Divided Fed Lowers Rates, Signals Pause and One 2026 Cut as Growth Rebounds
- The U.S. Federal Reserve cut interest rates on Wednesday in another divided vote but signaled it will likely pause further reductions in borrowing costs as officials look for clearer signals about the direction of the job market and inflation that "remains somewhat elevated."
- New projections issued after the U.S. central bank's two-day meeting showed the median policymaker sees just one quarter-percentage-point cut in 2026, the same outlook as in September, with inflation expected to slow to around 2.4% by the end of next year even as economic growth accelerates to an above-trend of 2.3% and the unemployment rate remains at a moderate 4.4%.
- "In considering the extent and timing of additional adjustments to the target range for the federal funds rates, the Committee will carefully assess incoming data," the rate-setting Federal Open Market Committee said in language that in the past has been used to signal a pause in policy actions - an outlook at odds with market expectations, which remained locked into two rate cuts next year even after the Fed issued its statement.

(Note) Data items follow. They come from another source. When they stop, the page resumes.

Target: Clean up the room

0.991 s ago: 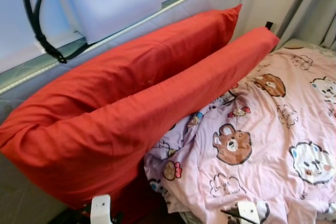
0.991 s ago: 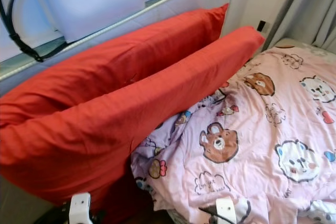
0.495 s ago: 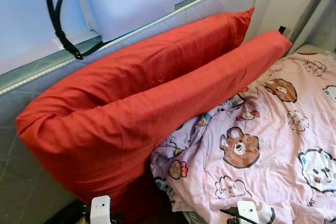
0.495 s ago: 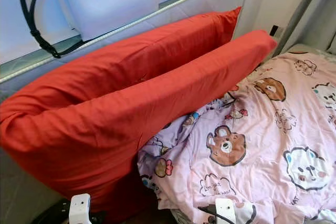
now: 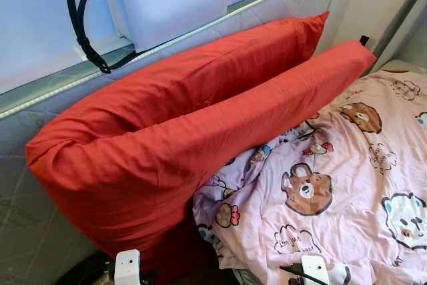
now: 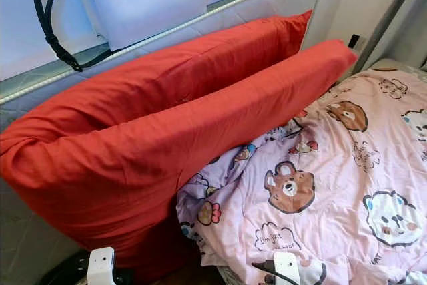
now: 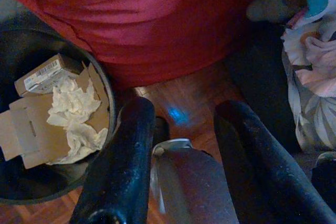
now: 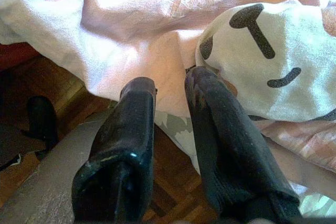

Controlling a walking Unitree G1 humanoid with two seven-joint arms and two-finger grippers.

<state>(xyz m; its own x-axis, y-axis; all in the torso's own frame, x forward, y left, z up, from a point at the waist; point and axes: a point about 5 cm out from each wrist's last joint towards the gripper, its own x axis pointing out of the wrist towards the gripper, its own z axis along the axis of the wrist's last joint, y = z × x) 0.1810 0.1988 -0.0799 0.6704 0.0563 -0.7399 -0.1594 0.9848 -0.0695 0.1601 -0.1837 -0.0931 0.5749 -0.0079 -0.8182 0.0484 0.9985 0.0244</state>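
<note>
Pillows (image 5: pixel 180 138), two long red ones, propped against the headboard (image 5: pixel 40 231); pink bear-print quilt (image 5: pixel 333 191) bunched just beside. Left gripper (image 7: pixel 184 124) down near the wooden floor (image 7: pixel 189 98), fingers spread, empty, beside a bin (image 7: pixel 107 85) holding cardboard and tissue. Right gripper (image 8: pixel 168 87) at the quilt's edge, fingers parted, gripping nothing.

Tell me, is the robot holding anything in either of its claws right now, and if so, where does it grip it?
Nothing is held. The left gripper hangs open above the wooden floor beside a bin; the right gripper is open, near the pink quilt.
</note>
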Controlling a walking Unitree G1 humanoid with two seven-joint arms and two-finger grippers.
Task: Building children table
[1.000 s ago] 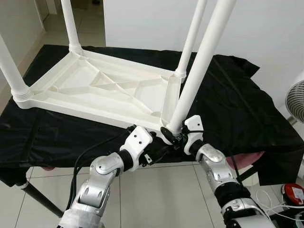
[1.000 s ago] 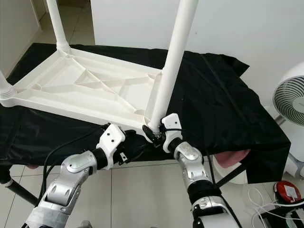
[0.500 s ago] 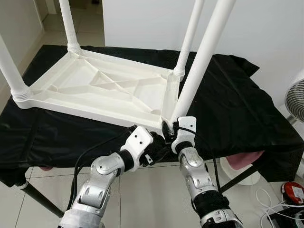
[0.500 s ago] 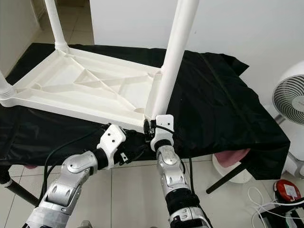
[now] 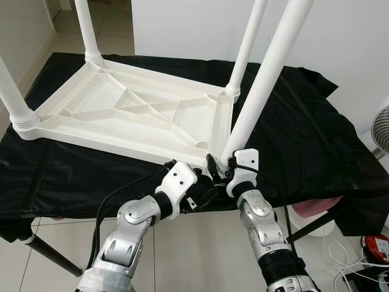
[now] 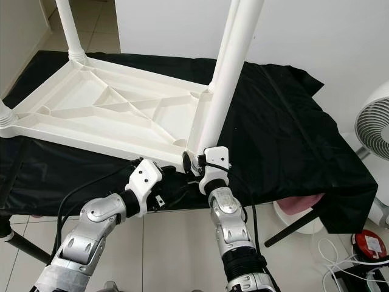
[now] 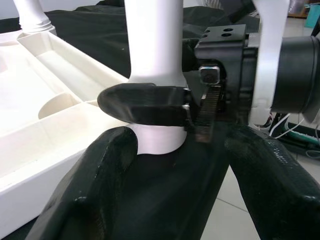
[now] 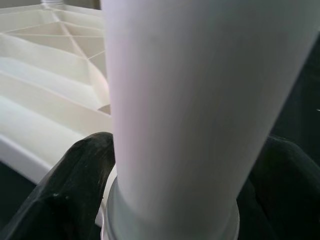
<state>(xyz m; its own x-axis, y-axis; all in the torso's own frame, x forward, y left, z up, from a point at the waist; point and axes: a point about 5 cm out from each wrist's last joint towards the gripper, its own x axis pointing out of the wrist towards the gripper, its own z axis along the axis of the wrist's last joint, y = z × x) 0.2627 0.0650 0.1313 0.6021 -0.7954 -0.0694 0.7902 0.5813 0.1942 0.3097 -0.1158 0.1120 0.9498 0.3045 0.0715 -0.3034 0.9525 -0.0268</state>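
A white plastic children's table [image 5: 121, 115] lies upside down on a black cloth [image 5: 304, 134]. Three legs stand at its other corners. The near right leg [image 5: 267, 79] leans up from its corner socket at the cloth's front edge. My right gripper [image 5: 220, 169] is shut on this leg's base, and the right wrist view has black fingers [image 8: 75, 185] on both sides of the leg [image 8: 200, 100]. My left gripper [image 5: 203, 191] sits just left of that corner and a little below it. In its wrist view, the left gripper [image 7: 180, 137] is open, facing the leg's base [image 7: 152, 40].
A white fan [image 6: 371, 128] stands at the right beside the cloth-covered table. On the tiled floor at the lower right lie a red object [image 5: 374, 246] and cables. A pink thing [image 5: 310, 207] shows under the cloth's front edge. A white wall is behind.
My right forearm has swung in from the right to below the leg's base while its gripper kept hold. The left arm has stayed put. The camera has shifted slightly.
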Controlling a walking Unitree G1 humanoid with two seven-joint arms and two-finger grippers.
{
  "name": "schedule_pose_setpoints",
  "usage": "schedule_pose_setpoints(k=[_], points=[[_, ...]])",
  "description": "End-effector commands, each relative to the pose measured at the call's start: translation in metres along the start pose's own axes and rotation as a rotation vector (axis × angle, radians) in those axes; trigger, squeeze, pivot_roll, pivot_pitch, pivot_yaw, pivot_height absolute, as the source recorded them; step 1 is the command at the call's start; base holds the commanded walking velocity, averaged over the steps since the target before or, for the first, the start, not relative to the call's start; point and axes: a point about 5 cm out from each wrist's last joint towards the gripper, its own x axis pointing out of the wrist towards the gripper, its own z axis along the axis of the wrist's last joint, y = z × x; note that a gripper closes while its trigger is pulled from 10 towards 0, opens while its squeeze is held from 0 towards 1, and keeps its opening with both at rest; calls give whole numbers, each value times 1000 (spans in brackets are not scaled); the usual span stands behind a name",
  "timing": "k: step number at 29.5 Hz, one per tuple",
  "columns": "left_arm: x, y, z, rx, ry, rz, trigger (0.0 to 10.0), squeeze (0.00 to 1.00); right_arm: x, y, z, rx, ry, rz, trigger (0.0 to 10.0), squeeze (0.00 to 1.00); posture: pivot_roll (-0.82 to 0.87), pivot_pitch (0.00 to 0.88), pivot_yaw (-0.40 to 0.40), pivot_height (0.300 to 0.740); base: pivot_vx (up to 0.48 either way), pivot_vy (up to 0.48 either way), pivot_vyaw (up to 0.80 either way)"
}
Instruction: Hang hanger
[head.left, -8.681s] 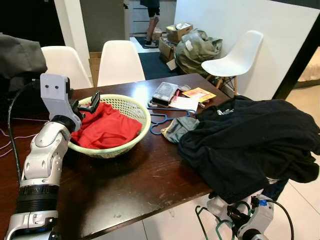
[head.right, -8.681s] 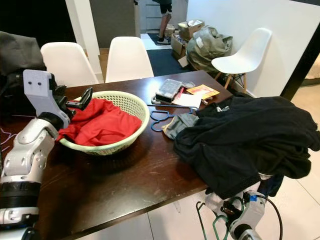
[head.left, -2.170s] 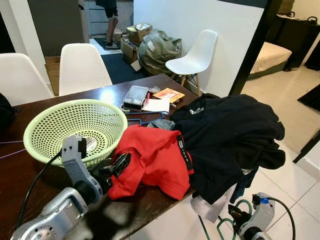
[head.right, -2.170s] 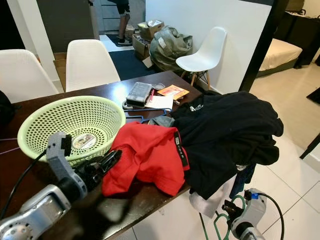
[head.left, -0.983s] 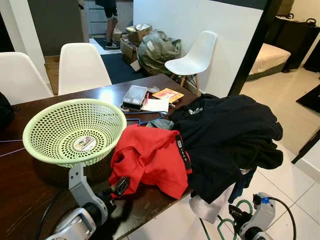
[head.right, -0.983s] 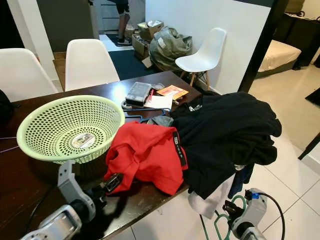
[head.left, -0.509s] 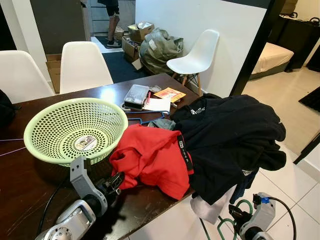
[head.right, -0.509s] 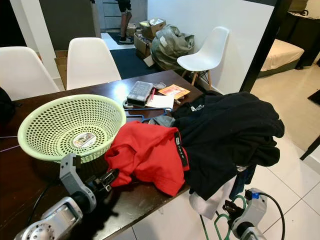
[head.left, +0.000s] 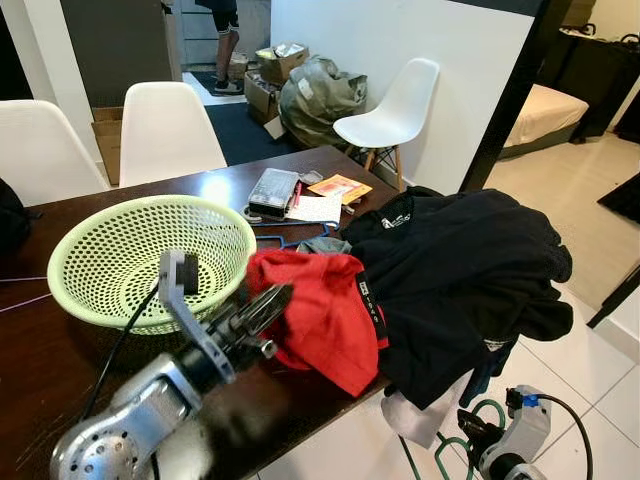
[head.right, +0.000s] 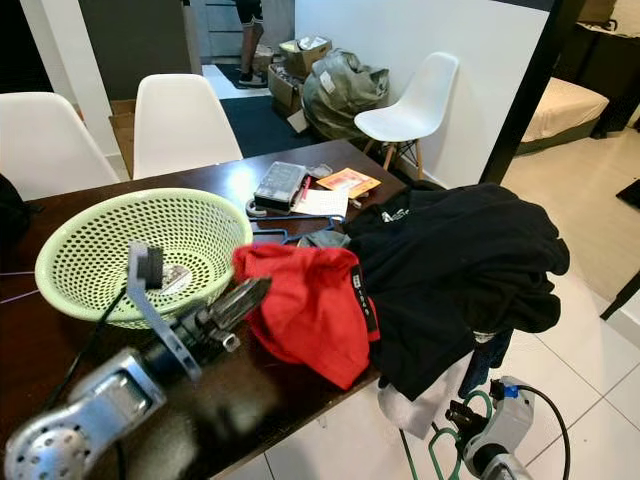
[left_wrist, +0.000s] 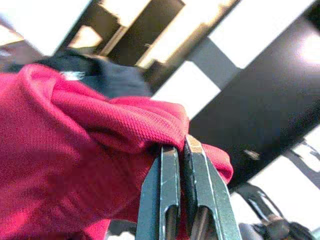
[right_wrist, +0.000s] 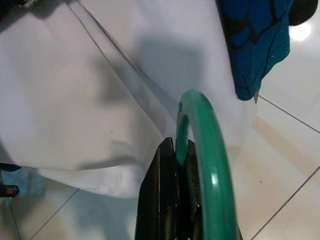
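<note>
Where pinched, red cloth (left_wrist: 90, 145) folded.

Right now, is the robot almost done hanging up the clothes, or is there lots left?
Lots left. Done: the red shirt is out of the green basket and on the table. In hand: the left gripper pinches the shirt's edge and lifts it, while the right gripper clamps a green hanger down by the floor. Left: the shirt isn't on the hanger, and nothing is hung. The black clothes pile waits.
</note>
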Motion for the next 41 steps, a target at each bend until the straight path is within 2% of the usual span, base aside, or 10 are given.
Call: schedule_pose_setpoints(k=[1, 4, 5, 8, 13, 15, 18, 25, 34, 41], points=[[21, -18, 29, 55, -91, -159, 3176, 0, -1, -2, 1, 9, -1, -17, 10000, 0, 54, 0, -89, 740, 0, 0, 0], [31, -21, 42, 65, -140, -188, 3176, 0, 0, -2, 0, 9, -2, -18, 10000, 0, 54, 0, -89, 740, 0, 0, 0], [40, -23, 51, 66, -173, -208, 9490, 0, 0, -2, 0, 10, -4, -20, 10000, 0, 40, 0, -76, 740, 0, 0, 0], [54, -29, 67, 68, -222, -244, 10000, 0, 0, -2, 0, 12, -8, -23, 10000, 0, 38, 0, -72, 740, 0, 0, 0], [69, -38, 87, 70, -281, -273, 10000, 0, 0, -2, 0, 13, -12, -27, 10000, 0, 32, 0, -65, 740, 0, 0, 0], [78, -38, 101, 75, -320, -254, 10000, 0, 0, -2, 1, 14, -17, -32, 10000, 0, 26, 0, -58, 740, 0, 0, 0], [82, -32, 105, 71, -341, -215, 10000, 0, 0, -1, 1, 17, -22, -35, 10000, 0, 22, 0, -50, 740, 0, 0, 0], [79, -12, 80, 135, -224, -117, 10000, 0, 1, 0, 1, 23, -26, -38, 10000, 0, 26, 0, -50, 740, 0, 0, 0], [81, -11, 77, 131, -202, -115, 10000, 0, 1, 0, 1, 24, -22, -38, 10000, 0, 24, 0, -47, 740, 0, 0, 0], [88, -15, 69, 207, -155, -153, 10000, 0, 2, 1, 0, 20, -13, -37, 10000, 0, 16, 0, -39, 740, 0, 0, -457]])
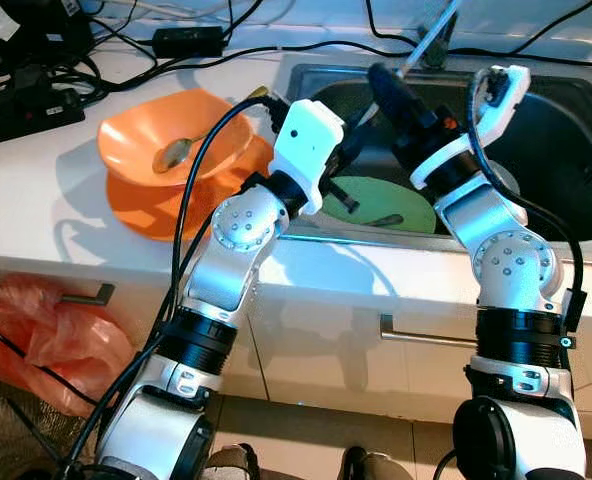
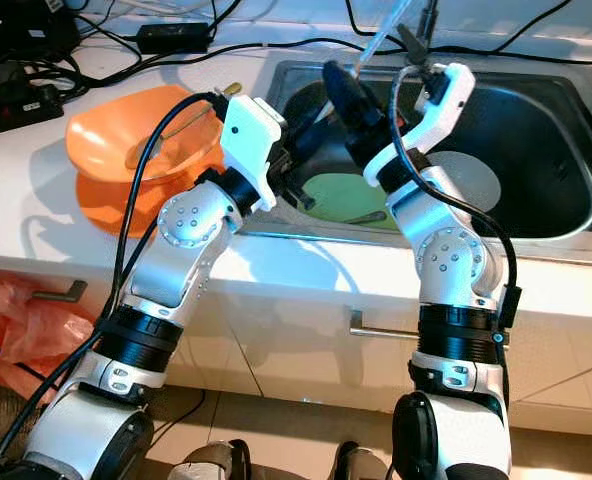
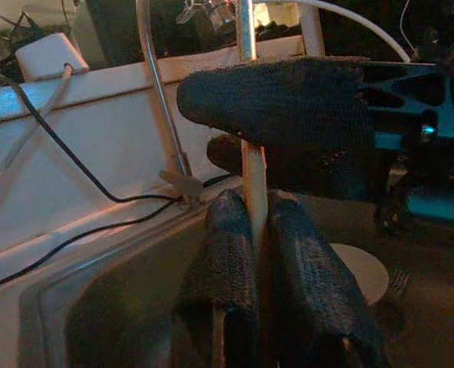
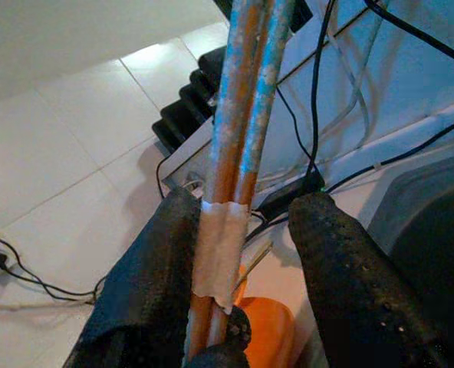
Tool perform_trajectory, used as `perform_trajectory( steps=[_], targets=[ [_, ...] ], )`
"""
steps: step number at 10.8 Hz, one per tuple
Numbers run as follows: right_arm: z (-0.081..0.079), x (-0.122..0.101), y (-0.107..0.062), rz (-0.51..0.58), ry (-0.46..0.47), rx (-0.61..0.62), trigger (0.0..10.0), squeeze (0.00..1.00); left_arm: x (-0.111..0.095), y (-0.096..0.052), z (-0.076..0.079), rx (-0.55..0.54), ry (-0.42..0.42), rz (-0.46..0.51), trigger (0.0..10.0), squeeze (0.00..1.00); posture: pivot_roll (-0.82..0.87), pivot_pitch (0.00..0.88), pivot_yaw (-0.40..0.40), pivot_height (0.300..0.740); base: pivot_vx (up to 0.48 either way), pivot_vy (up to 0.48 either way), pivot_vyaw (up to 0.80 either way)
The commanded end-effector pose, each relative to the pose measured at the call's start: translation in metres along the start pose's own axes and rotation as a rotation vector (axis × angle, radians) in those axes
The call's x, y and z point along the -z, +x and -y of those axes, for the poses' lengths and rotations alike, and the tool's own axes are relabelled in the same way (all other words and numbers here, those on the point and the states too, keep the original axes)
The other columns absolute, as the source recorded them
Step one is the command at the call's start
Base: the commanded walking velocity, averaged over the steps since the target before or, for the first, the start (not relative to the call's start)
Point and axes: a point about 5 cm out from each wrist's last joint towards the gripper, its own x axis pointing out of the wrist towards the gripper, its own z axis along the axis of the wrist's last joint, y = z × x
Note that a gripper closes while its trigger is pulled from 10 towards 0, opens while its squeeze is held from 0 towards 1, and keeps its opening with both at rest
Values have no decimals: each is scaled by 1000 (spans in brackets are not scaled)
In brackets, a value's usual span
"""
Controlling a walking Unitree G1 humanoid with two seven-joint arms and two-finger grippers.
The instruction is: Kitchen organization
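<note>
A taped pair of chopsticks (image 4: 242,115) stands slanted above the steel sink (image 1: 566,130), its upper end rising past the tap (image 1: 431,35). My left gripper (image 3: 251,203) is shut on the lower part of the chopsticks (image 3: 251,165). My right gripper (image 4: 246,201) is open around them higher up. They lean on one finger (image 4: 158,253), and a gap separates them from the other finger (image 4: 342,261). In the eye views both grippers meet over the sink's left half, the right gripper (image 1: 388,85) above the left gripper (image 2: 311,120).
A green plate (image 1: 376,205) and a white disc (image 2: 466,180) lie in the sink. Orange bowls (image 1: 171,160) holding a spoon (image 1: 176,152) sit on the white counter to the left. A power strip (image 1: 26,105) and cables run along the back. A red bag (image 1: 46,335) hangs below.
</note>
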Motion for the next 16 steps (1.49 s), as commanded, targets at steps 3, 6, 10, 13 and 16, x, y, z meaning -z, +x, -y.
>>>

- "It's definitely a hawkish cut, not so much in the fact that we had two dissenters that wanted to stand pat, but if you look at the dot plot, there were six of them that penciled in no rate cut at this meeting," said Art Hogan, chief market strategist at B Riley Wealth. The dot plot graphic of Fed policymaker rate-path projections showed six "dots" at 3.9%, where the policy rate was before Wednesday's rate cut.
- The decision to lower the benchmark policy rate by a quarter of a percentage point to the 3.50%-3.75% range drew three dissents, with Chicago Fed President Austan Goolsbee joining Kansas City Fed President Jeffrey Schmid in arguing the policy rate should be left unchanged, and Fed Governor Stephen Miran again advocating a larger half-percentage-point reduction.
- How monetary policy evolves from here, heading into a midterm U.S. election year that could revolve around the performance of the economy and with President Donald Trump urging sharper reductions, will now hinge on data that is still lagging from the impact of the 43-day federal government shutdown in October and November.
- The projections are in a sense optimistic. Interest rates may remain higher than anticipated, but the economy is seen growing faster even as inflation falls and the jobless rate also eases lower. However, the latest policy statement and projections were crafted without the benefit of recent job and inflation reports, and instead relied on "available indicators," which Fed officials have said include their own internal surveys, community contacts and private data.